**What to work on**
The full listing needs to be output exactly.

**Dataset content**
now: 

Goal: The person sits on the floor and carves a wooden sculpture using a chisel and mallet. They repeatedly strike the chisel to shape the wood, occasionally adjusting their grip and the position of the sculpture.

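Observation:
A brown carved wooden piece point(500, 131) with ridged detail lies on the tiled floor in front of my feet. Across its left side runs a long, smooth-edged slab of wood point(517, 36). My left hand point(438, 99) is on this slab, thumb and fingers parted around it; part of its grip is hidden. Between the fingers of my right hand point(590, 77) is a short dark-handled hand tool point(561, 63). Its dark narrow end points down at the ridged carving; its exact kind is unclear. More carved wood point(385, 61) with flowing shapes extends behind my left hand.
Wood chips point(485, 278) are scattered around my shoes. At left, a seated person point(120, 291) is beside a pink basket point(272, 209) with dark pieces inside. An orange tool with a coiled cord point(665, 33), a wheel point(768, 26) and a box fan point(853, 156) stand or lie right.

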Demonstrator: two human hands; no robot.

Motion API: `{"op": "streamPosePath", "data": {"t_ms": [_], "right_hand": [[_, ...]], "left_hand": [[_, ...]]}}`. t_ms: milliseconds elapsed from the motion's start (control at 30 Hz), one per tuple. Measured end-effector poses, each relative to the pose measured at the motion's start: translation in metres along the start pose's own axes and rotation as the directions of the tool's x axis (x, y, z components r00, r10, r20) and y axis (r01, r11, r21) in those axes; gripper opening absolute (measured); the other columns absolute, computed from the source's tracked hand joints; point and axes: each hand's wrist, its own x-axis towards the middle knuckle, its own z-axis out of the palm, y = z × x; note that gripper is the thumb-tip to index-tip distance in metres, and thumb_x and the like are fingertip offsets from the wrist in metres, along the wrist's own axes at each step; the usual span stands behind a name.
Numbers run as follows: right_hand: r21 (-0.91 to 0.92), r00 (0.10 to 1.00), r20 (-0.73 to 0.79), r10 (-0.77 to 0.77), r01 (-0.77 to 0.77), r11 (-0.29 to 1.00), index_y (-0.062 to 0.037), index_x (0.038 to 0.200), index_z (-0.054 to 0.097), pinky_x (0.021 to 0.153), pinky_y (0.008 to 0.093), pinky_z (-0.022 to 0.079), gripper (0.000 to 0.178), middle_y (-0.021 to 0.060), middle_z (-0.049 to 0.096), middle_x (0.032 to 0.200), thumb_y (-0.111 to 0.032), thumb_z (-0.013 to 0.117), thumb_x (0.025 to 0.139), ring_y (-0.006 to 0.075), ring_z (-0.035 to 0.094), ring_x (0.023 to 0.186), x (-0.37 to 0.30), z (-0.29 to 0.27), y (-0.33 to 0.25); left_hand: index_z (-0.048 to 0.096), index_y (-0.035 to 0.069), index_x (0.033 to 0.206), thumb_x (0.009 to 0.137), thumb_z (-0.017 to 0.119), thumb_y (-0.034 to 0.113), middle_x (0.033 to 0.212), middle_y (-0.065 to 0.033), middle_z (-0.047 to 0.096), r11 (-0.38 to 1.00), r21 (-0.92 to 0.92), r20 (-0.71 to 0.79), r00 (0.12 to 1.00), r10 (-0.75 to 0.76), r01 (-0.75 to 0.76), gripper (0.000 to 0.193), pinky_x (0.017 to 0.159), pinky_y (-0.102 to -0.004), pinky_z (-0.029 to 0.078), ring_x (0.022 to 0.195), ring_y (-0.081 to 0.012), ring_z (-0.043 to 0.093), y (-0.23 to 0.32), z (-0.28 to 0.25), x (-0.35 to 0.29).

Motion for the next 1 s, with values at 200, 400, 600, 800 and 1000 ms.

**Answer to this problem**
now: 

Goal: The person sits on the floor and carves a wooden sculpture using a chisel and mallet. They repeatedly strike the chisel to shape the wood, occasionally adjusting their grip and the position of the sculpture.

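Observation:
A brown carved wooden piece point(500, 131) with ridged detail lies on the tiled floor in front of my feet. Across its left side runs a long, smooth-edged slab of wood point(517, 36). My left hand point(438, 99) is on this slab, thumb and fingers parted around it; part of its grip is hidden. Between the fingers of my right hand point(590, 77) is a short dark-handled hand tool point(561, 63). Its dark narrow end points down at the ridged carving; its exact kind is unclear. More carved wood point(385, 61) with flowing shapes extends behind my left hand.
Wood chips point(485, 278) are scattered around my shoes. At left, a seated person point(120, 291) is beside a pink basket point(272, 209) with dark pieces inside. An orange tool with a coiled cord point(665, 33), a wheel point(768, 26) and a box fan point(853, 156) stand or lie right.
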
Demonstrator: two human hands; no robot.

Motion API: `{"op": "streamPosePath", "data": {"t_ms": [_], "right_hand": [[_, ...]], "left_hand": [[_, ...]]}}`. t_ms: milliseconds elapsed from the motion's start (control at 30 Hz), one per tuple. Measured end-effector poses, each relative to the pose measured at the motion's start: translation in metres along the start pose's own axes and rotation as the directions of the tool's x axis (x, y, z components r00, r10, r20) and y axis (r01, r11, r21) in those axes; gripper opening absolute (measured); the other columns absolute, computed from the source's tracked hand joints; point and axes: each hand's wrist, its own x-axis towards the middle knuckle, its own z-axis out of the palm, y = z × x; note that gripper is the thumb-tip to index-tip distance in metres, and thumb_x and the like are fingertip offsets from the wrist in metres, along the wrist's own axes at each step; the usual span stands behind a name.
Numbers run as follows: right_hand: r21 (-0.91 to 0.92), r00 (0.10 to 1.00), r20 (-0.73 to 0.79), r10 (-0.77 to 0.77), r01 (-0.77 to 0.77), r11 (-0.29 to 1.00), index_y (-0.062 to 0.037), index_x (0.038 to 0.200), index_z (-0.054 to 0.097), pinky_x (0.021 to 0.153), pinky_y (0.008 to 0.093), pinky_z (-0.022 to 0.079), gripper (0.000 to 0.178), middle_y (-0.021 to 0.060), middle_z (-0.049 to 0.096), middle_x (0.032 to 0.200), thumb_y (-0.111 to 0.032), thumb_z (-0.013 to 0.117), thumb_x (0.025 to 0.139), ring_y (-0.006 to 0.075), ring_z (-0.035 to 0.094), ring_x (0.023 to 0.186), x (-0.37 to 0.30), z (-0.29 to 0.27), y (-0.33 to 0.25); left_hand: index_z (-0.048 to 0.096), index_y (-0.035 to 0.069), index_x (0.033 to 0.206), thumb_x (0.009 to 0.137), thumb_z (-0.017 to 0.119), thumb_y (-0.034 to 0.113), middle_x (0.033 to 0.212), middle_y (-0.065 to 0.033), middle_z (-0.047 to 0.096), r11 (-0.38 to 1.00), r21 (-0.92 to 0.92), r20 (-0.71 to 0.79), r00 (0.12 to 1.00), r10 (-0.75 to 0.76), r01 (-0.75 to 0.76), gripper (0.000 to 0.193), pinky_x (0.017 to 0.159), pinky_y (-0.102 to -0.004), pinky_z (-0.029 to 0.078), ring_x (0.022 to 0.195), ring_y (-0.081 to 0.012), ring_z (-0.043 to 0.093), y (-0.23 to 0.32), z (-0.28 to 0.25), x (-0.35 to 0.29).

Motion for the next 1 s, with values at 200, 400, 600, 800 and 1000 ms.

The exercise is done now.